Summer’s Sweetness

July 22, 2021 § Leave a comment

I’ve been caught in the hot, sticky, delicious embrace of summer (OK, but a little less heat, please), and it has kept me from showing up here as much as I would like. When I’m silent here, I’m usually still active on Instagram, so you can get lots of book recommendations there, but I do hope to get a few blog posts penned in the next few weeks (I’ve got a big graphic novel round-up planned, so stay tuned!).

But today, let’s talk about one of my favorite picture books of the year, an especially fitting one for this mid-summer sweet spot we find ourselves in. We’re perfectly poised to reflect on summer’s arc, having traded the tentative newness of June for the wild abandon of July, with a creeping awareness that the final days of August will bring it all to a bittersweet end. When Lola Visits (Ages 4-8), lyrically penned by Michelle Sterling (fellow kid lit reviewer) and evocatively illustrated by Aaron Asis, perfectly expresses this arc by capturing the smells, tastes, and sensations of summer, as experienced by a young girl alongside her visiting Filipino grandmother.

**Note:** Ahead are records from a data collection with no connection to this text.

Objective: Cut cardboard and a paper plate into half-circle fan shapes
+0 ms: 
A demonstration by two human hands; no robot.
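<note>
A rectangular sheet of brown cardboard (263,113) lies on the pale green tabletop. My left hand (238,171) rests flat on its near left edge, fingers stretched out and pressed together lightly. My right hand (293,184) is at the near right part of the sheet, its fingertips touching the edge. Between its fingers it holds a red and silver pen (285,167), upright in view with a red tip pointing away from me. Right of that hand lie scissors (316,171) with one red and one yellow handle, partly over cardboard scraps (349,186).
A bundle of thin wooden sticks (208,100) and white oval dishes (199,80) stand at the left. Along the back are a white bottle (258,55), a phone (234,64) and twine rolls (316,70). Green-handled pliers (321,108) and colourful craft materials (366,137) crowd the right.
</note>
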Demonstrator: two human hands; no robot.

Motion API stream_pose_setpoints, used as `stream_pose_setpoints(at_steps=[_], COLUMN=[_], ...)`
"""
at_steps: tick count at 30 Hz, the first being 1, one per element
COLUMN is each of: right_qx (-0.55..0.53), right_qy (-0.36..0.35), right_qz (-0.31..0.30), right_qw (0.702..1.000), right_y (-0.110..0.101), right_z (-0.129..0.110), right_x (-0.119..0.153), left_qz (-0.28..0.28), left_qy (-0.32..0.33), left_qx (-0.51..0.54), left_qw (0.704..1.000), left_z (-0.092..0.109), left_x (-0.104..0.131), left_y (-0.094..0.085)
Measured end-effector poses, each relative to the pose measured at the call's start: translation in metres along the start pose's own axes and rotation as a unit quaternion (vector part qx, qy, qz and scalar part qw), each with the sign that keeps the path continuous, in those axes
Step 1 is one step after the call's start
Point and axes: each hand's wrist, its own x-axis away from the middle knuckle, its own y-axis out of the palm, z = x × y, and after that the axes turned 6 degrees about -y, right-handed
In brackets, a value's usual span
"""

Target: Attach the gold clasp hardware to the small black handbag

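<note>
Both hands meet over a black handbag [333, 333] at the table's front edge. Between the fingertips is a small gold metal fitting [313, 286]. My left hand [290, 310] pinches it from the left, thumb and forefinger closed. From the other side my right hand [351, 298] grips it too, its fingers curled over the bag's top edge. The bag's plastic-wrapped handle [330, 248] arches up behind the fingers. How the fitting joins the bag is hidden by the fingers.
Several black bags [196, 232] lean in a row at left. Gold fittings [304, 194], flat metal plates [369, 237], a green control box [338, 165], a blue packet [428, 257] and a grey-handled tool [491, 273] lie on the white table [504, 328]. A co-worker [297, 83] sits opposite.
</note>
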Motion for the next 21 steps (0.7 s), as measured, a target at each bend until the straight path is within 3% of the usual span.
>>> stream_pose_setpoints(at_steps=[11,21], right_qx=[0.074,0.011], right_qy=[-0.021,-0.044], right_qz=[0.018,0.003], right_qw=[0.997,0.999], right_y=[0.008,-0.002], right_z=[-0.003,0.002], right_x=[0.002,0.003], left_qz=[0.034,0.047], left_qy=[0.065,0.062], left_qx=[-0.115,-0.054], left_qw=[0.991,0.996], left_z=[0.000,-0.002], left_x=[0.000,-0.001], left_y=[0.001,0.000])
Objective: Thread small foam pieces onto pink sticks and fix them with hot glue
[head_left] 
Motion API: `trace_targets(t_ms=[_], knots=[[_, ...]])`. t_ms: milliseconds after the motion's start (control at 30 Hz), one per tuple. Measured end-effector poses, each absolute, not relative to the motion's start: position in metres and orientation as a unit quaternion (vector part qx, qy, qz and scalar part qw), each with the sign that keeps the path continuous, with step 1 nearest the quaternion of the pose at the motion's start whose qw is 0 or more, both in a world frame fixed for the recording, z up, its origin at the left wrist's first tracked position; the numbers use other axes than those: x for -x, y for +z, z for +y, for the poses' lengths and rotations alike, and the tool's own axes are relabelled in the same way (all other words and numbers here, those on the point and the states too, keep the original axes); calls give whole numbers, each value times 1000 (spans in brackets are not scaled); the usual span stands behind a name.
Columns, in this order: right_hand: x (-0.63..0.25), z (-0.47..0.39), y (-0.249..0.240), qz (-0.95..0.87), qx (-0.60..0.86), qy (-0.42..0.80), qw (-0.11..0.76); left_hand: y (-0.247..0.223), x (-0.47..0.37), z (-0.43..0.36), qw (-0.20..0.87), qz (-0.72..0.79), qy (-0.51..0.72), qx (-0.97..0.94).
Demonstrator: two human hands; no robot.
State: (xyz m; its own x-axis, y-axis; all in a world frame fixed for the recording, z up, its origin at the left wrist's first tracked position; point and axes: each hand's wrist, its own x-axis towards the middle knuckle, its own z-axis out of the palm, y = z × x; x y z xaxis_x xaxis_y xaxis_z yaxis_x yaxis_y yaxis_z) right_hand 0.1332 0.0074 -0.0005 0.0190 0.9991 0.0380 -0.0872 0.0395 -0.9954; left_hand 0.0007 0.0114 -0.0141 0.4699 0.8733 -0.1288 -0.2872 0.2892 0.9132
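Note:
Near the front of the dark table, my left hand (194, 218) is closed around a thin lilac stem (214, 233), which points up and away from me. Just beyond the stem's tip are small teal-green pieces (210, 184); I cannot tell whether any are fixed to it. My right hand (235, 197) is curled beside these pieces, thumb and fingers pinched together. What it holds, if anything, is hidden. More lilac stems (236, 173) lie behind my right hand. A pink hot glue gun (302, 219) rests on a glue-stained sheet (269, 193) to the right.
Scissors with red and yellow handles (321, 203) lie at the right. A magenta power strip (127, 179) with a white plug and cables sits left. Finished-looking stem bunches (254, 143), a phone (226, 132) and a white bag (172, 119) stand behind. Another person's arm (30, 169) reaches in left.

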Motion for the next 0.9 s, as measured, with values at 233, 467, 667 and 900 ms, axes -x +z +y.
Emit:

When Lola Visits does something that isn’t easy to do in a picture book. It imparts a culturally specific experience while simultaneously invoking the universal wonder of this special season. It’s a book that asks us to reflect on the way we experience summer, to give language to our own observations, and to honor the richness of our memories from one year to the next.

For my children, at least right now, summer is the smell of chlorine, the tight hug of a swim cap, and the taste of glazed doughnuts, cherry popsicles, and concessions burgers with American cheese. In a few weeks, that will shift to the squish of pine needles beneath flip-flopped feet, the sharp bang of a cabin door, and a Styrofoam cup of steaming hot chocolate on a cool Maine morning where fog sits heavy on the lake.

For me, much like the young protagonist in When Lola Visits, summer will always conjure memories of my grandmothers, both of whom I would visit every year. Summer was the taste of warm popovers with melting pads of butter, enjoyed under an umbrella with my one grandmother, after a morning spent pouring over sawdusty cases of pinned bugs at the science museum, where she volunteered in the entomology department. Summer was make-your-own sundaes before Bingo night with my other grandmother, the excitement of watching the pot of money overflow with American and Canadian dollars outdone only by the anticipation of going to the water slide park the following day. Summer was a sticky tin straight from the fridge with chocolate-peanut-butter-Rice-Krispies cookies. The smoky smoothness of blue beach glass. The experience of hugging an older body, with its faint smell of talcum powder, soft, spidery-veined skin, and the security of a love that knows no bounds.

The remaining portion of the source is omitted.